Celebrating JCU Scholars and Scholarship

Teddy Nemunaitis, ‘17 remembers driving home after his first day as an undergraduate research fellow, having been assigned to Dr. Trine Jorgensen’s immunology lab as part of the John Carroll-Cleveland Clinic Summer Research partnership.

He would not have predicted at that moment that he would one day be elected president of his Pharmacy school honor society or named by Ohio State faculty as the Graduating PharmD Student of the Year. “I remember stepping foot into the lab and realizing that I had yet to take a course in immunology,” Nemunaitis says.

Nemunaitis recalls long, sometimes difficult days that first research summer as he scrambled up one learning curve then another. He recalls mixing the wrong reagents for an enzyme-linked immunosorbent assays (ELISA) experiment aimed at detecting and quantifying a specific protein.

“You learn pretty quickly in research that mistakes happen, and that setbacks are more common than victories,” he says. “My Jesuit education taught me to persevere through times of doubt. I learned that trial and error leads to discovery.”

When he returned to John Carroll for his senior year as a biology major, Nemunaitis had earned more than a summer research stipend.
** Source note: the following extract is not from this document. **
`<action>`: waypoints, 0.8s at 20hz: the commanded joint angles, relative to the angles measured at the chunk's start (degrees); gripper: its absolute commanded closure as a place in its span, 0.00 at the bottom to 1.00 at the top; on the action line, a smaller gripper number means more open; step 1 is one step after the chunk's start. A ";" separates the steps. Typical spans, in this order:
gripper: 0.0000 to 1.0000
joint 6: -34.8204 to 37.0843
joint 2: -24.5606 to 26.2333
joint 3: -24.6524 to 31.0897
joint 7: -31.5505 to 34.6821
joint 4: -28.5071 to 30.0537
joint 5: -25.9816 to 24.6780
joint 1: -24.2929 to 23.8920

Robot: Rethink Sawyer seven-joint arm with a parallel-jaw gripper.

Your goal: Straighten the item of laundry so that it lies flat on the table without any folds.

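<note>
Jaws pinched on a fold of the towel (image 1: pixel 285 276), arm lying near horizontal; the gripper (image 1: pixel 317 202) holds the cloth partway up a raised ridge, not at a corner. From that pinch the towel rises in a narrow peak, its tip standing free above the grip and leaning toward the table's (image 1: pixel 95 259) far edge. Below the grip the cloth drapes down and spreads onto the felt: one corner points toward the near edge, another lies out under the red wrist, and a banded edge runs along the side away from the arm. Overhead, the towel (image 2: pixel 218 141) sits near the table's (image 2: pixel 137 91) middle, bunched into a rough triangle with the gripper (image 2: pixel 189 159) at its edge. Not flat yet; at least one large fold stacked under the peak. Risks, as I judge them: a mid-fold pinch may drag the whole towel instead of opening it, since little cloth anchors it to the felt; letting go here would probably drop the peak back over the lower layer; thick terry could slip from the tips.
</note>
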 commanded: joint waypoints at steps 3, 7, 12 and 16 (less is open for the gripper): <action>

He had found a purpose and a path forward. Nemunaitis graduated summa cum laude with a Doctor of Pharmacy from Ohio State University in 2021 and is currently pursuing his Health-System Pharmacy Administration Masters.

In 2017, he presented his summer research (an analysis of the effects of type 1 interferon deficiency on B-cells in lupus prone mice) at that year’s Celebration of Scholarship. Nemunaitis counts his research experience as a turning point: “Seeking a cure for Lupus in Dr. Jorgensen’s lab challenged me to look beyond the status quo and to look past the immediate setbacks in order to see the larger possibilities.”

Celebration of Scholarship

This year, more than 100 John Carroll Undergraduate students participated in the 2022 Celebration of Scholarship. More than 95 presentations ranged from the policy implications of a digital service tax on tech giants to the effects of drought on a key global crop such as broccoli.

John Carroll’s Office of Sponsored Programs hosted a faculty research panel to coincide with Celebration of Scholarship, featuring four of the more than 24 active projects campus wide.

Professor of Chemistry Chrystal Bruce, Ph.D. shared an update on her National Science Foundation grant project aimed at better understanding the relationship between institutional barriers that thwart mid-career female STEM faculty and persistently low diversity numbers — race, gender and class — among STEM students across all colleges and university types.

The project, Advancing STEM Careers by Empowering Network Development (ASCEND), aims to support the advancement of mid-career STEM female faculty and create the conditions for more student diversity and success.

Bruce detailed how the grant has created a new alliance — 60 faculty and 15 administrators representing more than 51 institutions across three geographic regions. A steering committee of that larger group has articulated clear short-term goals for the membership and their peers: improved professional development, scholarship productivity, job satisfaction, personal agency, collaborative activities, overall well-being, and career advancement.

“We see the creation of this collaborative community as a foundation for systemic change,” Bruce said.  “The relationships formed during this project will extend beyond the grant period and impact institutions outside those participating in the grant, thus creating satisfying and successful careers for women in STEM across the country, eventually leading to an increase in the representation of underrepresented groups in STEM leadership, faculty, and student populations.”

While events such as commencement and homecoming may draw more people to campus, Celebration of Scholarship reminds us of our reason for being. I recall a quote from Wesleyan University President Michael Roth who said: “The richness of the curriculum and high quality of the research and instruction may receive a nod, but they are rarely celebrated. Promoting everything except what happens between faculty and students may be good for short-term appeal, but the result is to make the entire enterprise of higher education more fragile.”

The example of JCU’s Celebration of Scholarship reminds us of Ignatius Loyola’s encouragement of young minds to: “Go forth and set the world on fire.”  In the presence of so much research productivity, John Carroll University and its future felt stronger than ever.